C’è stato però un momento in cui la sua permanenza a Napoli non era più così scontata. Il biennio 2013-2015, sotto la guida di Rafa Benitez, è stato il periodo più difficile dello slovacco in maglia azzurra. All’origine un problema tattico, ma più a fondo una sintonia mai sbocciata. Il tecnico spagnolo lo predilige spalle alla punta nel suo 4-2-3-1: dopo un buon inizio nel 2013 Hamsik soffre questa posizione che ne limita i movimenti, in una zona di campo in cui non è più il centro nevralgico del gioco, a tal punto che comincia a crearsi un inaspettato dualismo con de Guzmán che Benitez apprezza a differenza dei supporters partenopei. Le sue medie realizzative calano, e sul suo viso si può leggere una lampante insoddisfazione che mai aveva manifestato nei sette anni antecedenti.
La sua completa maturazione avviene con l’arrivo di Maurizio Sarri, che gli ricama un ruolo del tutto diverso dai precedenti. Ne fa una mezzala sinistra di un 4-3-3, arretrando la sua posizione di parecchi metri, con compiti di copertura oltre che di sviluppo del gioco.
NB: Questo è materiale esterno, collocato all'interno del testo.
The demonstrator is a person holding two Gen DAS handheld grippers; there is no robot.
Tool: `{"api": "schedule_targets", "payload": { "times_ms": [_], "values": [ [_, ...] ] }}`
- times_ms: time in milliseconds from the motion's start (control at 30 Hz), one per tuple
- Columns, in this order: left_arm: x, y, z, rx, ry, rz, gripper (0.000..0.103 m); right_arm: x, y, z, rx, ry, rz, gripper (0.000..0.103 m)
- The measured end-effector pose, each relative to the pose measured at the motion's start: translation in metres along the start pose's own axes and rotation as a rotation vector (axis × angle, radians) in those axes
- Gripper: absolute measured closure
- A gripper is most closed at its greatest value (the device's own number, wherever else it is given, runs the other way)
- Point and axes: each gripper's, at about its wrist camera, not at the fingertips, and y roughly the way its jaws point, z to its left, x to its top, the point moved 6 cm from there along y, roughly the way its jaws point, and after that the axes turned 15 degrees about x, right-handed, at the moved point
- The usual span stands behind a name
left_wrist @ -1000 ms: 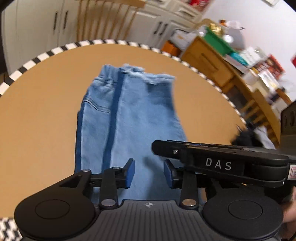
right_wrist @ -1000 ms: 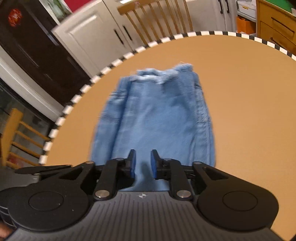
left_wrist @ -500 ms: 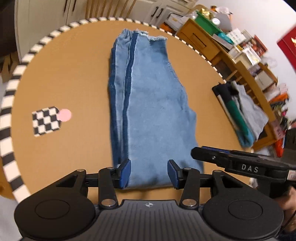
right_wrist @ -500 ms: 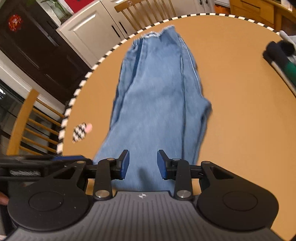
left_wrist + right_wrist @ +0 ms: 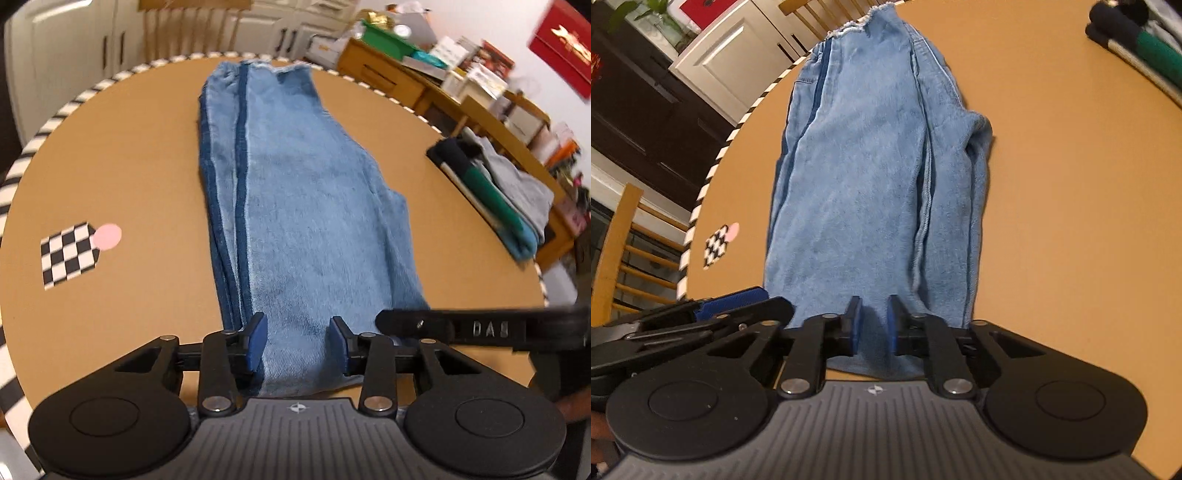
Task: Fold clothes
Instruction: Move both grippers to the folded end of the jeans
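Jeans (image 5: 306, 206) lie lengthwise on the round tan table (image 5: 129, 173), folded leg over leg, with the frayed hems toward the far rim and the near end at the rim closest to the person. A dark blue stripe runs down the left side of the jeans. Both grippers sit at that near end, side by side and angled down at the denim.

Left gripper (image 5: 298, 341): its blue pads stand partly apart with the near end of the jeans between them. The jaws have just been closing a little. Whether the pads press the cloth cannot be told.

Right gripper (image 5: 873, 323): its jaws have just been closing, and the pads stand close together with a narrow strip of denim between them, pinching the near end of the jeans.

Checkered marker (image 5: 68, 253) with a pink dot lies on the table left of the jeans, well apart from them. Folded clothes (image 5: 491, 184) form a pile right of the jeans, near the table's right rim. A wooden chair (image 5: 624, 254) stands outside the rim, left of the jeans.
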Motion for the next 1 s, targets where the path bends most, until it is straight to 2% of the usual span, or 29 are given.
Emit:
{"api": "schedule_targets", "payload": {
  "times_ms": [100,167,200,267,333,367,433,500,633,700,833,1000],
  "values": [
    [-0.008,-0.002,-0.001,-0.001,0.028,-0.058,0.063,-0.002,-0.001,-0.003,0.018,0.009,-0.010,0.098],
    [-0.007,-0.010,0.010,-0.025,-0.039,-0.054,0.062,0.001,-0.003,-0.007,0.049,0.047,-0.005,0.098],
    [-0.006,-0.014,0.015,-0.037,-0.074,-0.050,0.055,0.003,-0.006,-0.009,0.071,0.086,-0.008,0.093],
    [-0.007,-0.032,0.033,-0.093,-0.131,-0.075,0.046,0.006,-0.026,-0.009,0.139,0.162,-0.072,0.078],
    [-0.012,-0.045,0.046,-0.108,-0.082,-0.099,0.039,0.006,-0.049,-0.006,0.170,0.126,-0.135,0.039],
    [-0.017,-0.045,0.050,-0.110,-0.062,-0.089,0.037,0.005,-0.058,-0.007,0.153,0.091,-0.146,0.035],
    [-0.028,-0.044,0.059,-0.115,-0.023,-0.067,0.037,0.000,-0.070,-0.013,0.103,0.047,-0.147,0.035],
    [-0.034,-0.040,0.064,-0.137,-0.060,-0.052,0.037,-0.007,-0.077,-0.025,0.119,0.097,-0.153,0.035],
    [-0.035,-0.023,0.065,-0.199,-0.195,0.017,0.037,-0.021,-0.073,-0.065,0.265,0.420,-0.163,0.035],
    [-0.033,-0.014,0.062,-0.207,-0.227,0.045,0.038,-0.026,-0.067,-0.075,0.312,0.508,-0.162,0.035],
    [-0.029,-0.002,0.059,-0.220,-0.264,0.086,0.038,-0.029,-0.056,-0.074,0.284,0.498,-0.113,0.036],
    [-0.022,0.003,0.053,-0.207,-0.247,0.117,0.037,-0.024,-0.041,-0.066,0.300,0.492,-0.072,0.035]
  ]
}}
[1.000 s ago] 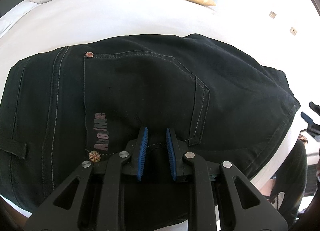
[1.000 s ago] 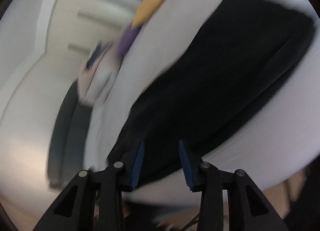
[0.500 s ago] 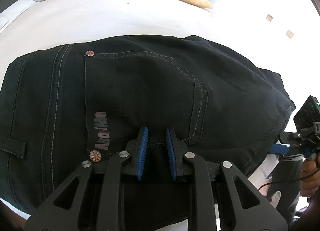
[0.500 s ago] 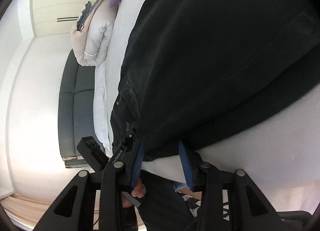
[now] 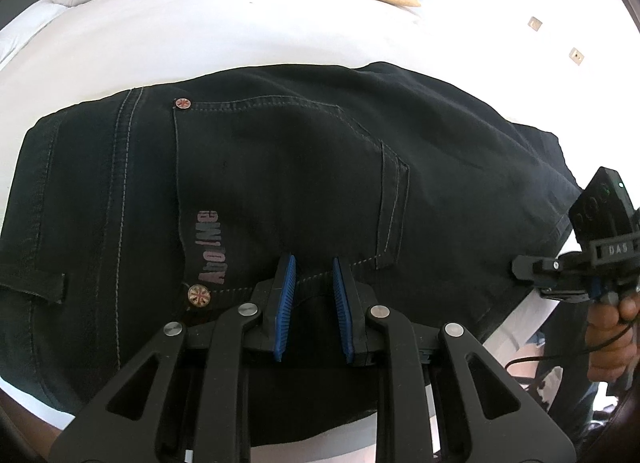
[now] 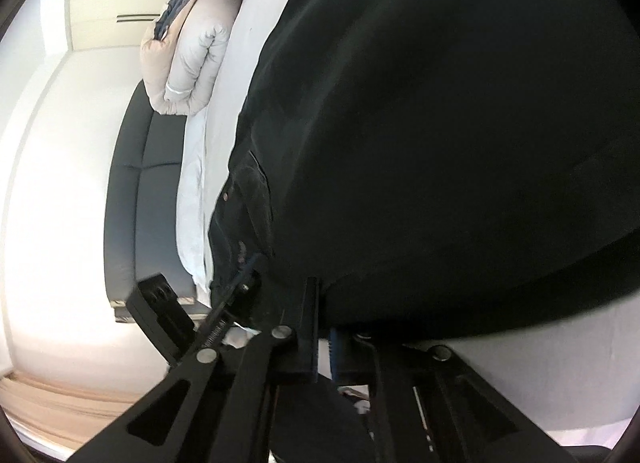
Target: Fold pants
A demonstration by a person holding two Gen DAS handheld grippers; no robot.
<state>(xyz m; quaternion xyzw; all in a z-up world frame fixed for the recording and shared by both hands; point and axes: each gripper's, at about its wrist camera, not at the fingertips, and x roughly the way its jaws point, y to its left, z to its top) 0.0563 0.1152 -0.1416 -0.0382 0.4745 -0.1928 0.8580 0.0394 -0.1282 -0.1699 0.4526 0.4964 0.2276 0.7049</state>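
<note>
pants [image 5: 280, 167]: "Abo/Me" (pocket print) | right tongs [image 5: 600, 251]: "DAS"

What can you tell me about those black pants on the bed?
The pants are black denim with pale stitching, lying flat on a white bed, back side up. A back pocket shows, with reddish metal studs at its corners and faded lettering along one edge; a belt loop sits near the waistband. The left gripper holds the near edge of the fabric between its blue fingers. The right gripper is shut on the near edge farther along.
</note>
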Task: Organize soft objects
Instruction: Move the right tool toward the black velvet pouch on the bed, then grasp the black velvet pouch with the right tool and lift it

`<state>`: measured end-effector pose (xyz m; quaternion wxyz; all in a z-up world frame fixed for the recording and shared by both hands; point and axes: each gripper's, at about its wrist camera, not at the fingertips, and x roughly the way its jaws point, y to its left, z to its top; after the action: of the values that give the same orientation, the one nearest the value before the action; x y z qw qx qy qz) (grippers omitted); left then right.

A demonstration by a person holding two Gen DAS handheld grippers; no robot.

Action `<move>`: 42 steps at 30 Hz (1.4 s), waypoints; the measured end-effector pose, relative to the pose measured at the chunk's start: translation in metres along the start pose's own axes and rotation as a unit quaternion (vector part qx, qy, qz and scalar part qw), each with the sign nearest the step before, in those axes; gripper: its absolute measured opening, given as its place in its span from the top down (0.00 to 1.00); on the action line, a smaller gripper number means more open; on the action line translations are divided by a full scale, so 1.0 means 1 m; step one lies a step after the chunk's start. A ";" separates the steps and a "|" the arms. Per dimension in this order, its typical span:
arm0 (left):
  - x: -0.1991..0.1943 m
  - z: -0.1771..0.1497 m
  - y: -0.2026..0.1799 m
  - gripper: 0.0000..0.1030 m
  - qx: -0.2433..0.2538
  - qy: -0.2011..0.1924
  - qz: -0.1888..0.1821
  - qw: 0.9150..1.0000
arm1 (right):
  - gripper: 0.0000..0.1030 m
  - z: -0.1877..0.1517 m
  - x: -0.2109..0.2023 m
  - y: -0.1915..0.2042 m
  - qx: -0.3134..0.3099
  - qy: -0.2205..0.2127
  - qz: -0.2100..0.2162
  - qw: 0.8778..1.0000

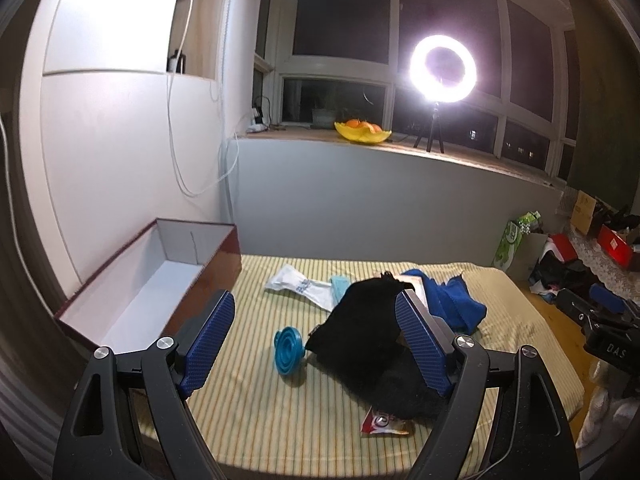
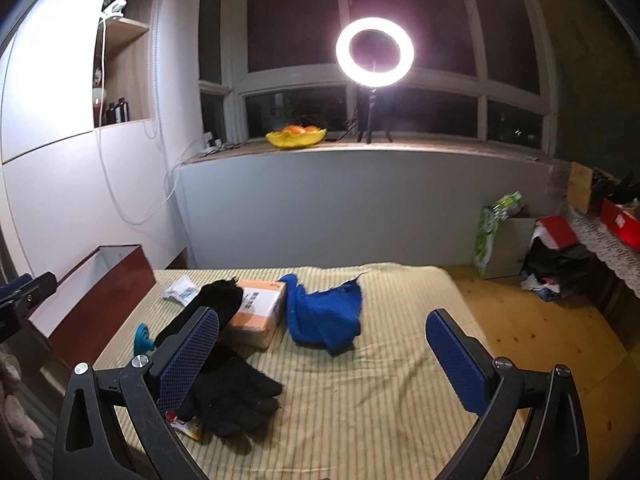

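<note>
On the striped table cover lie black gloves and a blue knitted cloth. My left gripper is open and empty above the table, its right finger in front of the gloves. An open dark red box with a white inside stands at the left. In the right wrist view the gloves lie at the lower left and the blue cloth in the middle. My right gripper is open and empty, in front of the cloth.
A teal funnel-like piece, a white packet, a red-and-white wrapper and an orange carton also lie on the cover. A ring light and a yellow fruit bowl stand on the window sill. Clutter lies on the floor at the right.
</note>
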<state>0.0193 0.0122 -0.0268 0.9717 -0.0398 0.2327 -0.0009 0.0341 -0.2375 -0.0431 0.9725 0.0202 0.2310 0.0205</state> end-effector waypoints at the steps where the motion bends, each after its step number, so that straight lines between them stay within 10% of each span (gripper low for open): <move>1: 0.002 -0.001 0.001 0.20 -0.002 0.005 -0.003 1.000 | 0.01 0.000 0.003 0.000 0.000 0.007 0.008 1.000; 13: 0.055 0.000 0.019 0.20 0.013 0.094 -0.072 0.993 | 0.01 -0.001 0.055 0.008 0.030 0.098 0.121 0.987; 28: 0.158 0.006 0.024 0.20 -0.046 0.242 -0.202 0.948 | 0.04 -0.013 0.140 0.015 0.152 0.220 0.251 0.931; 42: 0.227 -0.006 0.027 0.20 -0.099 0.311 -0.190 0.926 | 0.34 -0.037 0.188 0.048 0.169 0.284 0.297 0.896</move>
<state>0.2182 0.0344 -0.1370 0.8235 -0.1764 0.5102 -0.1745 0.1838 -0.1789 -0.1583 0.7959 0.2457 0.4809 0.2736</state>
Questo nuovo ruolo gli si addice e parecchio. Hamšik ha molta porzione di campo davanti a sé e può sfruttare la sua grande visione di gioco, creando una catena di sinistra con Ghoulam e Insigne che produce una mole di gioco elevata e di ottima qualità.

Hamšik sarà
Indelebile
Quello che resterà di Hamsik a Napoli sarà un ricordo vivo di un campione che non passa tutti i decenni, che va oltre i numeri e i tanti record inanellati. Il più significativo, è il record di gol in maglia azzurra detenuto da Diego Armando Maradona con 115 marcature. Allo slovacco gliene mancano tre per superarlo, in pratica si aspetta soltanto di celebrarlo. Quello che forse gli farà ancora più onore osservando il tipo di ragazzo, è quello del record di presenze, detenuto da Giuseppe Bruscolotti con 511, compagno di Diego ai tempi dei due scudetti. Obiettivo che potrà essere raggiunto la prossima stagione viste le sue 457 partite disputate.
Ma il suo rapporto con il popolo partenopeo va ben oltre questo: è nella cultura popolare, nella quotidianità, è dentro le case, è impresso sui muri, è di fatto Indelebile.
Lo scorso 3 luglio, il writer napoletano Jorit gli ha dedicato un murales a Quarto, paese nella periferia nord-ovest della Città.
Non è stato il più facile degli inizi di stagione per Hamsik. Lo slovacco sta facendo fatica a entrare in condizione a differenza di molti suoi compagni, l’esplosione definitiva di Zielinski e le buone prestazioni di Marko Rog stanno creando una concorrenza notevole che mai ha dovuto patire nel corso degli anni.
Un segnale che però può essere un fattore decisivo per il suo ultimo capitolo, ancora tutto da scrivere in quel di Partenope. Una rosa competitiva per puntare in alto, coronando il sogno di vincere uno Scudetto e sentire un nome più di tutti riecheggiare. Quello di Marek Hamsik.